• **EXERCISE DETAILS**: Transcribe, word for word and without additions, each line below from the one containing "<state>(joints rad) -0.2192" through the one containing "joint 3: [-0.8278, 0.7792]", both ends included.

• **AVAILABLE DATA**:

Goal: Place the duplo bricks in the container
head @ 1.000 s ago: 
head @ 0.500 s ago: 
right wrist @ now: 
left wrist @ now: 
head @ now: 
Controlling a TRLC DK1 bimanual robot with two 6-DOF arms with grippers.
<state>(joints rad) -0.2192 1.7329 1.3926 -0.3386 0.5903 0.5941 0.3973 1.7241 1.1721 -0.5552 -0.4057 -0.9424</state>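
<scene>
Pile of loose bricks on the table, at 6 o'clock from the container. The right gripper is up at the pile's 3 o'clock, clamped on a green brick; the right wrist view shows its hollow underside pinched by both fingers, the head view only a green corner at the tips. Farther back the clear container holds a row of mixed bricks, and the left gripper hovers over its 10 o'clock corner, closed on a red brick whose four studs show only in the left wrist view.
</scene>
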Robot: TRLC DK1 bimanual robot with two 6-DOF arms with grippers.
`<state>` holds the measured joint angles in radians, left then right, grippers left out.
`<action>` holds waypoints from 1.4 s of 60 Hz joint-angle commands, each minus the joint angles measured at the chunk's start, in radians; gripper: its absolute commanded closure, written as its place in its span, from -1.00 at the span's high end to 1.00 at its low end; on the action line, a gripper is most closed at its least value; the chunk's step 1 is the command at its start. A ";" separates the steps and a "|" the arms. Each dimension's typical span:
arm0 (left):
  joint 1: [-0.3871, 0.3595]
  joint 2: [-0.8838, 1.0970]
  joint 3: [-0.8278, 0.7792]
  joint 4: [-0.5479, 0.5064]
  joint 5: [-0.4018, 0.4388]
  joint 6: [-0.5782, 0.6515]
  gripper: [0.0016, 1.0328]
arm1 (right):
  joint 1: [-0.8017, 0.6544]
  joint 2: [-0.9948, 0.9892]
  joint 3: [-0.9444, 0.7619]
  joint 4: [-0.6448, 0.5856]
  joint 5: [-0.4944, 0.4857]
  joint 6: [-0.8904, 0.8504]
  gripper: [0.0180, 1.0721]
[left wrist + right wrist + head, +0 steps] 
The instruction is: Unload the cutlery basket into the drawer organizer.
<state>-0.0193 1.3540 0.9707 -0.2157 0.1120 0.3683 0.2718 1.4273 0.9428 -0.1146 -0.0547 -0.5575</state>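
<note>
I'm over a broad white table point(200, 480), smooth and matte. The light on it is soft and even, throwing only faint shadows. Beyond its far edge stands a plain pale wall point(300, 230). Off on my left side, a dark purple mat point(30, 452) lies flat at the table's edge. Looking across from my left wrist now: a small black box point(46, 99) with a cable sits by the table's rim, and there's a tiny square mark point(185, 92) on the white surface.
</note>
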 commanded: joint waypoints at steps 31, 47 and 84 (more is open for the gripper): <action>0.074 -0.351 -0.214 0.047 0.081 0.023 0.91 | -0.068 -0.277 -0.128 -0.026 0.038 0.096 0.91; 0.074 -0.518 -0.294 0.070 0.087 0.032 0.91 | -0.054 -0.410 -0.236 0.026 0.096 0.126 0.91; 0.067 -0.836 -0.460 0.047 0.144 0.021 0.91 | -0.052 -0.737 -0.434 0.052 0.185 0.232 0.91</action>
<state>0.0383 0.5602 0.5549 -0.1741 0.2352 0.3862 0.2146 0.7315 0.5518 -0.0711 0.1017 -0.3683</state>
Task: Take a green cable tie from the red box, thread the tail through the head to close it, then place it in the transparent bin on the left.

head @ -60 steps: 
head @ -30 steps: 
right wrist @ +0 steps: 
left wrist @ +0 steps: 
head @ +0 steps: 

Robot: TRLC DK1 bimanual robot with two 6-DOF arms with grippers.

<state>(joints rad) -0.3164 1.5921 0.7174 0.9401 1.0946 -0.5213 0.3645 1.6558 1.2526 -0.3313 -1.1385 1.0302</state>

• **TASK RESULT**:
<state>(joints rad) -0.2192 1.7329 1.3926 -0.3386 0.5903 0.5941 0.3973 1.7241 1.1721 -0.5552 -0.4057 -0.9424</state>
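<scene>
Pile of loose bricks on the table, at 6 o'clock from the container. The right gripper is up at the pile's 3 o'clock, clamped on a green brick; the right wrist view shows its hollow underside pinched by both fingers, the head view only a green corner at the tips. Farther back the clear container holds a row of mixed bricks, and the left gripper hovers over its 10 o'clock corner, closed on a red brick whose four studs show only in the left wrist view.
</scene>
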Robot: TRLC DK1 bimanual robot with two 6-DOF arms with grippers.
`<state>` holds the measured joint angles in radians, left then right, grippers left out.
`<action>` holds waypoints from 1.4 s of 60 Hz joint-angle commands, each minus the joint angles measured at the chunk's start, in radians; gripper: its absolute commanded closure, written as its place in its span, from -1.00 at the span's high end to 1.00 at its low end; on the action line, a gripper is most closed at its least value; the chunk's step 1 is the command at its start. A ";" separates the steps and a "|" the arms. Each dimension's typical span:
arm0 (left):
  joint 1: [-0.3871, 0.3595]
  joint 2: [-0.8838, 1.0970]
  joint 3: [-0.8278, 0.7792]

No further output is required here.